Down he trotted, 20 feet to the south along Center Cross Street and back again, Maria giggling with glee on his shoulders. When it was over, she ran to her house, three doors away at 616 Archie Place, to fetch a doll for the next piggyback ride. Kathy waited on the sidewalk with Johnny. He asked whether she wanted to take a walk around the block or go on a trip in a truck, car or bus. No, she told him. He told her she was pretty, but she sensed it was Maria he liked more. Maria burst into her house to find her father, Michael, in the living room watching a Western. Her mother, Frances, was reading a newspaper. Maria picked out a favorite doll from the toys piled by the door, but her mother suggested she take an older rubber doll out into the snow instead. Kathy felt a chill as Maria joined them on the sidewalk. Now it was Kathy's turn to run home, to fetch her mittens.

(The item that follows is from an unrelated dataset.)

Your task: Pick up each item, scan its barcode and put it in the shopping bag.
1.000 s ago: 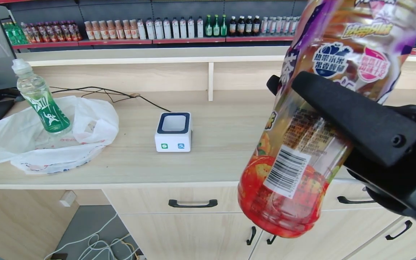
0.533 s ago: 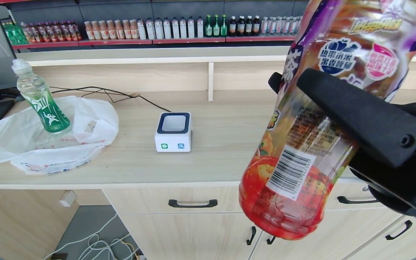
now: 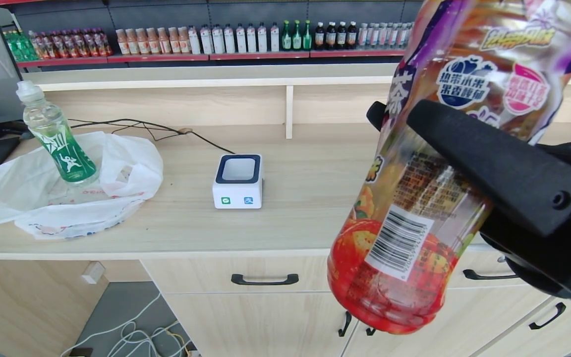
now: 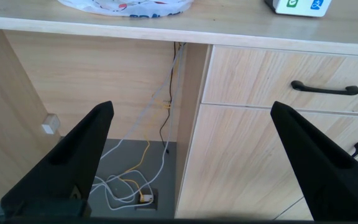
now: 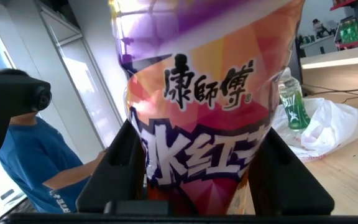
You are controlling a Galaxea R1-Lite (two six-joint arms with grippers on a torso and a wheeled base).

She asked Maria to come along, but she didn't want to go. When Kathy returned a few minutes later, Maria and Johnny were gone.

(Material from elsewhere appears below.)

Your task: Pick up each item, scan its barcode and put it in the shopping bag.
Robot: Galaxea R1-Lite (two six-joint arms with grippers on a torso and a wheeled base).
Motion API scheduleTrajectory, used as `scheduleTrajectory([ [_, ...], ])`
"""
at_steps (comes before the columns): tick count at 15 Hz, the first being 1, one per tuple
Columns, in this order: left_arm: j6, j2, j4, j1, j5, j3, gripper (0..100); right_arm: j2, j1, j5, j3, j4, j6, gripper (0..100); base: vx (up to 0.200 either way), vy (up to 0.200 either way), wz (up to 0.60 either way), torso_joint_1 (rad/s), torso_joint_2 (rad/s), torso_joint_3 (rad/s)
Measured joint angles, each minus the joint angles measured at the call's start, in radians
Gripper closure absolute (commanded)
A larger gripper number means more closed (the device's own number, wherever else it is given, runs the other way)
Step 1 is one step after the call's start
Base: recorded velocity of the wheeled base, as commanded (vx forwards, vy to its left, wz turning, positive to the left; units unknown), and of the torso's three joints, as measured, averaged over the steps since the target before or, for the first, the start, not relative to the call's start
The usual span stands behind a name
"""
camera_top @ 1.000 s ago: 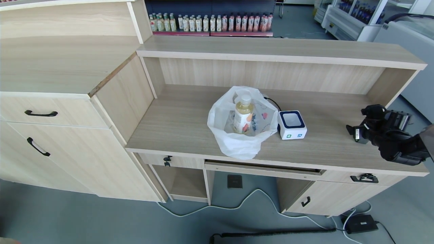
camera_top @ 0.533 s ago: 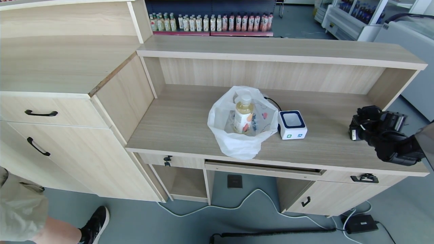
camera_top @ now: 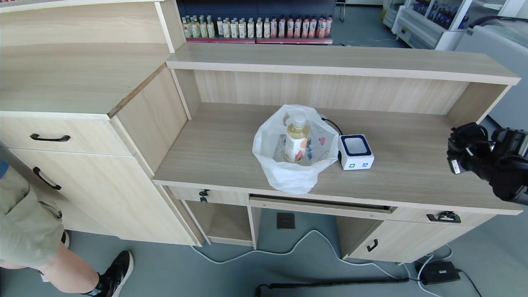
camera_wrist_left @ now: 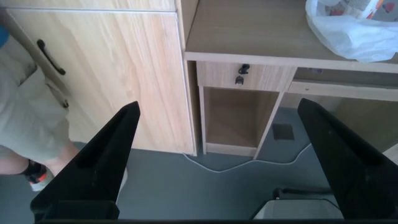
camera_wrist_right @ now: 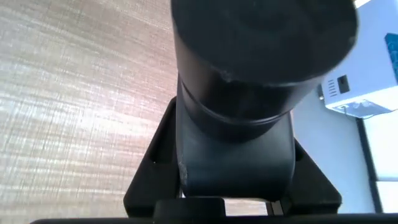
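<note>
Bottle (camera_top: 296, 142) stands upright in the shopping bag (camera_top: 288, 177), just beside the scanner (camera_top: 355, 152) on the counter (camera_top: 222, 148).
Left gripper (camera_wrist_left: 219, 104) hangs spread and empty in front of the counter; whether the right gripper (camera_top: 458, 150), at the counter's right end, grips anything I cannot tell. Any next reach should probably come in high, clear of the bag's rim.

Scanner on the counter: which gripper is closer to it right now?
Right. The right gripper is over the counter's right end. The left gripper hangs below counter height, beyond the shopping bag from the scanner.
</note>
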Motion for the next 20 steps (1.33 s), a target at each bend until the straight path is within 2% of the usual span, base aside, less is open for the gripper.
scheduleTrajectory([
  [3,0.000,0.000,0.000,0.000,0.000,0.000,0,-0.264,-0.047,0.036,0.289,-0.045,-0.220,100,0.000,0.000,0.00,0.000,0.00,0.000],
  [6,0.000,0.000,0.000,0.000,0.000,0.000,0,-0.538,-0.048,0.262,0.474,-0.059,-0.453,100,0.000,0.000,0.00,0.000,0.00,0.000],
  [8,0.000,0.000,0.000,0.000,0.000,0.000,0,-0.677,-0.002,0.386,0.529,-0.064,-0.607,100,0.000,0.000,0.00,0.000,0.00,0.000],
  [11,0.000,0.000,0.000,0.000,0.000,0.000,0,-0.811,0.235,0.443,0.581,-0.062,-0.861,100,0.000,0.000,0.00,0.000,0.00,0.000],
  [15,0.000,0.000,0.000,0.000,0.000,0.000,0,-0.910,0.632,0.465,0.639,-0.061,-1.347,100,0.000,0.000,0.00,0.000,0.00,0.000],
  [18,0.000,0.000,0.000,0.000,0.000,0.000,0,-0.936,0.849,0.476,0.674,-0.058,-1.589,100,0.000,0.000,0.00,0.000,0.00,0.000],
  [20,0.000,0.000,0.000,0.000,0.000,0.000,0,-0.931,0.949,0.510,0.686,-0.058,-1.678,100,0.000,0.000,0.00,0.000,0.00,0.000],
])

The trouble with cold cases
The kidnapping and murder of Maria Ridulph is the nation's oldest cold case to go to trial. Even now, the case may not be over. Maria was taken in a more innocent time — decades before Amber Alerts and photos of missing children on milk cartons became part of our cultural landscape. In 1957, the kidnapping of a little girl shattered everyone's sense of safety. It was huge news.